Problem description
The lines from the start of the data through the line with "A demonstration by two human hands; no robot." are to be returned verbatim; all later lines are to be omitted.

Given material
·····
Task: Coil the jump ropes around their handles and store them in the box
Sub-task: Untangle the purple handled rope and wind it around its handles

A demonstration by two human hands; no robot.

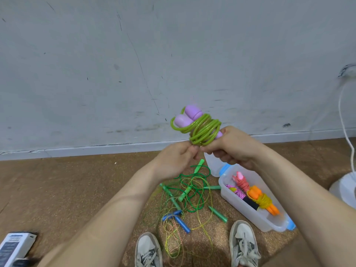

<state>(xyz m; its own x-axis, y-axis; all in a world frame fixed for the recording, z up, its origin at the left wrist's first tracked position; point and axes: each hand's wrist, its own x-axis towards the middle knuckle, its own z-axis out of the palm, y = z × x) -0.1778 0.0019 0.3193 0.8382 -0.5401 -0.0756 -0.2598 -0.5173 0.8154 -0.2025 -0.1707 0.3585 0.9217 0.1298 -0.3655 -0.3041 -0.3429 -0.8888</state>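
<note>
Sitting on the brown floor at the person's right, the clear plastic box [228, 196] with blue latches stands open. It holds three wound ropes: a pink-handled bundle [240, 181] wrapped in coral cord at the far end, a pink braided rope [239, 195] with a dark handle along the left wall, and an orange-handled bundle [264, 202] bound in yellow cord nearest the shoes. A translucent white piece [211, 164] lies against the box's far end, partly hidden by the hands.

Above the box, both hands hold the purple-handled rope [198, 125], its green cord looped many times round the paired handles. The right hand [233, 147] is curled round the lower end of the handles; the left hand [177, 160] pinches the cord at the bottom of the coil.

Loose green and yellow ropes [185, 191] lie tangled on the floor between box and left arm, beside a blue-handled pair [179, 220].

A white carton [15, 247] at lower left carries a dark printed panel, too blurred to read.
</note>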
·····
Response
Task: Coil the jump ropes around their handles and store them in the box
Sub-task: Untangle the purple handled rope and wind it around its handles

A demonstration by two human hands; no robot.

No further output is needed for the exercise.